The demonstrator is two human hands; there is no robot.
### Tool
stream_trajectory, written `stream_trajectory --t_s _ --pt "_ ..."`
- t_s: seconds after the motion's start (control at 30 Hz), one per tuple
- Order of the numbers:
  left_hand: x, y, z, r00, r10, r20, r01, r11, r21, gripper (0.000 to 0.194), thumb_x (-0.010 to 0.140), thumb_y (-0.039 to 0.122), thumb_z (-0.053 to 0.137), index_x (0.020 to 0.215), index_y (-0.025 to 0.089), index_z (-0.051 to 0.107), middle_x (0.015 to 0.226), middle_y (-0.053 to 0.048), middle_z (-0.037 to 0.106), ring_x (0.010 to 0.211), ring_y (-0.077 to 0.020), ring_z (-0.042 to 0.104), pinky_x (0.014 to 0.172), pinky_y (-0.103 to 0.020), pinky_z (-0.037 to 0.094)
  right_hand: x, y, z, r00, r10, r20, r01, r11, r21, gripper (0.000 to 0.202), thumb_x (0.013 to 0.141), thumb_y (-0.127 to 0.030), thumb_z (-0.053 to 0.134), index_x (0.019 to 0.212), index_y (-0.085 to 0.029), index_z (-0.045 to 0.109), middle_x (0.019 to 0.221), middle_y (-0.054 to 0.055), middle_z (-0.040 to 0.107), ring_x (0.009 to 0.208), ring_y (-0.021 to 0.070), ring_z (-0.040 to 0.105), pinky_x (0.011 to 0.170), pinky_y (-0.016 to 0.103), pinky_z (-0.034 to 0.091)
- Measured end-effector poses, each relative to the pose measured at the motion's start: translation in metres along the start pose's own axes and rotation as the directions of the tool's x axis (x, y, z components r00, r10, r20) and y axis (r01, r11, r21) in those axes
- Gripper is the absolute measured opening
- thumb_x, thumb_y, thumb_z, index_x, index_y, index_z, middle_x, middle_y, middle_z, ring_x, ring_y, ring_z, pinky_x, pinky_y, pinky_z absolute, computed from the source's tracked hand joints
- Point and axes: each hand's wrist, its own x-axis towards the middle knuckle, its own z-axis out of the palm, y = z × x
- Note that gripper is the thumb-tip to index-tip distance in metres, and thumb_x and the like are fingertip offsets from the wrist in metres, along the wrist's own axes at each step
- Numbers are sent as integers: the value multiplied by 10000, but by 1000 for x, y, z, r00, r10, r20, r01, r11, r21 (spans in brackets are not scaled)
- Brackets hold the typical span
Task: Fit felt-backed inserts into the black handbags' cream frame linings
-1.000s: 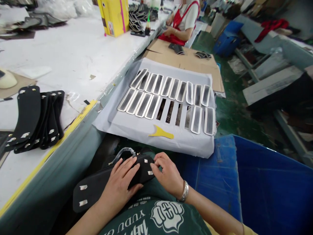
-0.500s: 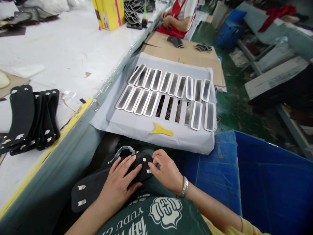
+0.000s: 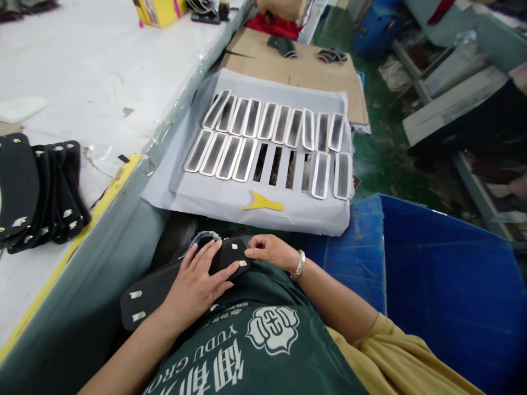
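Observation:
A long black panel (image 3: pixel 154 285) with rounded ends and small white tabs lies across my lap. My left hand (image 3: pixel 200 277) rests flat on its top with the fingers spread. At the panel's far right end, my right hand (image 3: pixel 267 252) is closed in a pinch at the rounded edge, thumb and forefinger together; the underside there is hidden. Just beyond my left fingertips, a curved handle (image 3: pixel 201 236) in clear plastic wrap shows. A bag-like black body under the panel is mostly hidden.
Ahead, a white-covered board (image 3: pixel 206 200) carries rows of white-edged dark strips (image 3: pixel 242 159) and a yellow forked piece (image 3: pixel 263 203). Stacked black panels (image 3: pixel 53 192) lie on the left table (image 3: pixel 94 82). A blue bin (image 3: pixel 444 285) stands at right. Another person's red clothing (image 3: pixel 272 26) shows behind.
The view has tipped down a little, so the scene sits higher. My left hand stays on the panel. My right hand's thumb has drawn nearer its forefinger at the panel's end.

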Motion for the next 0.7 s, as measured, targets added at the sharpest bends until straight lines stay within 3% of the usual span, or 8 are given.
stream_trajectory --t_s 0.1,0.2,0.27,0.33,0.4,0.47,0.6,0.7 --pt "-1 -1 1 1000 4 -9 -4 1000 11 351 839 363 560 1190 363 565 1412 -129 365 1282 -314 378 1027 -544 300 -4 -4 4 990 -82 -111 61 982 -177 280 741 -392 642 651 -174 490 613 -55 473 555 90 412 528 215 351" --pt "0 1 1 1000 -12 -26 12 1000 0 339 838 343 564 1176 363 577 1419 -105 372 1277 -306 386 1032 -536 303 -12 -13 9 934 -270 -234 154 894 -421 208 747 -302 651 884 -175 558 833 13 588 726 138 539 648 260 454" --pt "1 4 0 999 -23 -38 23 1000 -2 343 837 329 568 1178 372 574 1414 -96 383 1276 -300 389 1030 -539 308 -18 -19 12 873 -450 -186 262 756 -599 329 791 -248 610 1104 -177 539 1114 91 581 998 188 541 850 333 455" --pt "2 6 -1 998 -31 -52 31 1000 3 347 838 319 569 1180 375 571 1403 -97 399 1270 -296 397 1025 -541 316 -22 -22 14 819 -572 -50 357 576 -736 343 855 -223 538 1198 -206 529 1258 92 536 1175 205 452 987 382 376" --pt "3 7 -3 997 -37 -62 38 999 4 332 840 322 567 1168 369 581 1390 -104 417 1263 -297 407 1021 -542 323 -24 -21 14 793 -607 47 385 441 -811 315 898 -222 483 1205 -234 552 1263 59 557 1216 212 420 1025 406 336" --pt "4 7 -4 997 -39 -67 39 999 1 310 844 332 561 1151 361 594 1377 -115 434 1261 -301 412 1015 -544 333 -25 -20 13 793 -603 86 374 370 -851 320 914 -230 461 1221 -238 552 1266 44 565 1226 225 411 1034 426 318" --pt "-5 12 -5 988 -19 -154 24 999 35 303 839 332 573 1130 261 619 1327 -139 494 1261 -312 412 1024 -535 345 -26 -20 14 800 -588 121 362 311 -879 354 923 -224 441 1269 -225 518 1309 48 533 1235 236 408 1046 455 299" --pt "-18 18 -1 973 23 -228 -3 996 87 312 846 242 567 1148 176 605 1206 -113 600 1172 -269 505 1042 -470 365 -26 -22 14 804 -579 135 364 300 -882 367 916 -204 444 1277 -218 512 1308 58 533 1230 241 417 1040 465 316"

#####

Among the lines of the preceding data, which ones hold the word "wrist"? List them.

▶ [Result of this exercise]
- Point and axes: each hand's wrist, its own x-axis towards the middle knuckle, its own z-axis out of the palm, y = z × x
- Note that gripper is the thumb-tip to index-tip distance in metres, and thumb_x and the like are fingertip offsets from the wrist in metres, along the wrist's own axes at each step

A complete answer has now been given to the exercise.